PHP Simple HTML DOM Parser fails on a simple example - [driving me nuts]

dilbertone · December 5, 2010

Hi everyone,

I'm trying to select either a class or an id using PHP Simple HTML DOM Parser with absolutely no luck. My example is very simple and seems to comply to the examples given in the manual(http://simplehtmldom.sourceforge.net/manual.htm) but it just wont work, it's driving me up the wall.

Here is my example: http://schulnetz.nibis.de/db/schulen/schule.php?schulnr=94468&lschb=

I think the HTML is invalid: i cannot parse it.

Well i need more examples - probly i have overseen something!

If anybody has a working example of Simple-html-dom-parser...i would be happy.
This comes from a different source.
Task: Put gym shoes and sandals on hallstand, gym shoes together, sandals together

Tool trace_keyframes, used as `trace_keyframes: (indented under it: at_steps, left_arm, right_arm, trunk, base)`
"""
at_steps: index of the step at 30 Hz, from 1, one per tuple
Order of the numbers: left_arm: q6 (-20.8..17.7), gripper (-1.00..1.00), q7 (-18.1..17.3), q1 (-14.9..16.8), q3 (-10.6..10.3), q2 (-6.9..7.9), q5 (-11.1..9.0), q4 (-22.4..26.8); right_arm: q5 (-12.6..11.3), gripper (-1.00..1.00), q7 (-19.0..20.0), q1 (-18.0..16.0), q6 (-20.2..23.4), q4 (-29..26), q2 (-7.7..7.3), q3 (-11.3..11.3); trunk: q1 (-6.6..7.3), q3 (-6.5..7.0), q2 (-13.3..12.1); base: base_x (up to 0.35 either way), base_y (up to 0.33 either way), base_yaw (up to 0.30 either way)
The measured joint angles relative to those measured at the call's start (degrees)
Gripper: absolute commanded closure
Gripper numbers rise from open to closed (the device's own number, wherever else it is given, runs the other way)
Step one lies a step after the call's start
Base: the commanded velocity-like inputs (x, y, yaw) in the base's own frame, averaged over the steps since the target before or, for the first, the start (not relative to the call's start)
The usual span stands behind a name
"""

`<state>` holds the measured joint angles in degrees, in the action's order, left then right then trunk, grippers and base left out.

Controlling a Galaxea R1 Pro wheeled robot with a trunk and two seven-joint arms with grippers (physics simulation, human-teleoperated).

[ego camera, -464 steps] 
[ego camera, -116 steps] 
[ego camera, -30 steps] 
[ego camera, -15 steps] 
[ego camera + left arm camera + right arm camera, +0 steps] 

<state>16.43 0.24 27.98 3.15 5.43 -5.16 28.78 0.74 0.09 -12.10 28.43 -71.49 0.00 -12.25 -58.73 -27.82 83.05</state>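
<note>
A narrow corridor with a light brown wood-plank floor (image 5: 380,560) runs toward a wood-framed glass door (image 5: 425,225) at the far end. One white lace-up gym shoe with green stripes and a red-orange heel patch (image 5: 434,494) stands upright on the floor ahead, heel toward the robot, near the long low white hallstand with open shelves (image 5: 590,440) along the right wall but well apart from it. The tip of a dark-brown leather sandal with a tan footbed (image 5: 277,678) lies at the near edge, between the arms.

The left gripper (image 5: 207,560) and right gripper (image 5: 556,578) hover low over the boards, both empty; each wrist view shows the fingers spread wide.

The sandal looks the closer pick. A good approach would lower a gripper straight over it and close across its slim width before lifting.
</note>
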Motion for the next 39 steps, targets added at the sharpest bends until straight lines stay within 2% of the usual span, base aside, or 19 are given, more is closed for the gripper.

The examples on the developersite are not very helpful.

your dilbertone

BlueSkyIS · December 5, 2010

can you show us your code??

BlueSkyIS · December 5, 2010

also: i haven't tried parsing websites with Simple HTML DOM Parser. i just use preg_match. it seems that page you are trying to parse is very simple, even providing a label just before each piece of data, Schule:, Straße:, etc.

if i was going to parse that page, i would take all content between the table tags, strip off the first Table Row, then strip_tags to leave only the label: value pairs in plain text. then i'd loop over the lines, matching each label: with it's value.

dilbertone · December 5, 2010

Hi BlueSkyIs many thanks for posting.

also: i haven't tried parsing websites with Simple HTML DOM Parser. i just use preg_match. it seems that page you are trying to parse is very simple, even providing a label just before each piece of data, Schule:, Straße:, etc.

if i was going to parse that page, i would take all content between the table tags, strip off the first Table Row, then strip_tags to leave only the label: value pairs in plain text. then i'd loop over the lines, matching each label: with it's value.

you would do it with regex - i am not very familiar with regex. Note - i tried to work with Simple HTML-DOM-Parser to get all the content within the table. Well - it failed...

Can you give me a helping hand and give me some starting points with the regex-approach!? That would be great!!

PS - my trials only spits out the e-mail-adress: i had other trials that tried to get the whole class - but without any luck!

see here the code snippet!


<?php 

include('simple_html_dom.php');

// Create DOM from URL or file

$html = file_get_html('nrw_test.html');

// Find all links 
foreach($html->find('a') as $element) 
       echo $element->href. '<br>';

?>

well - i would love to see the snippet that you were successful with!

greetings dilbertone

PS - my friends allways say: PHP regular expressions seems to be a quite complicated area especially if you are not an experienced Unix user. So i think it have to get started with this....technique.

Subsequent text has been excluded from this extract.